### EXERCISE GOAL
Can the data below be set down again exactly, line for line?

┄┄┄┄┄┄

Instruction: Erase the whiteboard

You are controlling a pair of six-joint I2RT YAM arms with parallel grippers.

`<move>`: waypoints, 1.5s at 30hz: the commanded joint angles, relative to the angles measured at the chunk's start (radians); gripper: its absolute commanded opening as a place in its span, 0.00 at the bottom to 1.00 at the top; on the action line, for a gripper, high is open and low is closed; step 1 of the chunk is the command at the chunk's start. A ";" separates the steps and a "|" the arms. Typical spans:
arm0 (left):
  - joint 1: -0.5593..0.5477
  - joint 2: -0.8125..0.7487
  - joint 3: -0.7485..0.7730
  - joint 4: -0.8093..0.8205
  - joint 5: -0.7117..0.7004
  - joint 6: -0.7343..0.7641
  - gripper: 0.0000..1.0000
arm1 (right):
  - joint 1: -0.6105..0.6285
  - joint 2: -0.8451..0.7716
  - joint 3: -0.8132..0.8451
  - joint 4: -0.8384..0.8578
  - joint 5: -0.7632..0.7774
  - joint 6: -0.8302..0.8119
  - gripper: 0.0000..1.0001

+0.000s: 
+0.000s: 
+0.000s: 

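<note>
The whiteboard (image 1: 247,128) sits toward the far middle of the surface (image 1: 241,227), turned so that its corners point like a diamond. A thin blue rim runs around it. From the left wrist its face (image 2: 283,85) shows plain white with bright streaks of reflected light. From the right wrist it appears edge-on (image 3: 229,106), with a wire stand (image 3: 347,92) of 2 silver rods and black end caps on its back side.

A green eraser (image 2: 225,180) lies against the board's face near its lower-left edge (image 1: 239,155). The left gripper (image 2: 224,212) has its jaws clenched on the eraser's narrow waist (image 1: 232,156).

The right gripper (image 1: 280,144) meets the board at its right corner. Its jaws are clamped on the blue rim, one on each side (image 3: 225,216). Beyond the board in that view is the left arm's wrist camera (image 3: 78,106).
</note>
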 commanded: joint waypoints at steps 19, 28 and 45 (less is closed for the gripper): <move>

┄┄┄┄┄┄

### COMPLETED EXERCISE
Instruction: Erase the whiteboard

You are controlling a pair of six-joint I2RT YAM arms with parallel grippers.

`<move>`: waypoints, 1.5s at 30hz: the commanded joint angles, relative to the angles measured at the chunk's start (radians); gripper: its absolute commanded opening as a place in its span, 0.00 at the bottom to 1.00 at the top; on the action line, for a gripper, high is open and low is closed; step 1 of the chunk is the command at the chunk's start. A ";" separates the steps and a "|" the arms. Typical spans:
arm0 (left):
  - joint 1: -0.5593..0.5477
  - joint 2: -0.8125..0.7487
  - joint 3: -0.7485..0.7730
  - joint 4: -0.8093..0.8205
  - joint 5: -0.7117..0.7004
  - joint 6: -0.7343..0.7641
  - gripper: 0.0000..1.0000
arm1 (right):
  - joint 1: -0.6105..0.6285
  - joint 2: -0.8451..0.7716
  - joint 3: -0.8132..0.8451
  - joint 4: -0.8384..0.8578
  - joint 5: -0.7632..0.7774
  - joint 6: -0.8302..0.8119
  - gripper: 0.0000..1.0001

+0.000s: 
+0.000s: 
+0.000s: 

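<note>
The whiteboard (image 1: 247,128) sits toward the far middle of the surface (image 1: 241,227), turned so that its corners point like a diamond. A thin blue rim runs around it. From the left wrist its face (image 2: 283,85) shows plain white with bright streaks of reflected light. From the right wrist it appears edge-on (image 3: 229,106), with a wire stand (image 3: 347,92) of 2 silver rods and black end caps on its back side.

A green eraser (image 2: 225,180) lies against the board's face near its lower-left edge (image 1: 239,155). The left gripper (image 2: 224,212) has its jaws clenched on the eraser's narrow waist (image 1: 232,156).

The right gripper (image 1: 280,144) meets the board at its right corner. Its jaws are clamped on the blue rim, one on each side (image 3: 225,216). Beyond the board in that view is the left arm's wrist camera (image 3: 78,106).
</note>
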 commanded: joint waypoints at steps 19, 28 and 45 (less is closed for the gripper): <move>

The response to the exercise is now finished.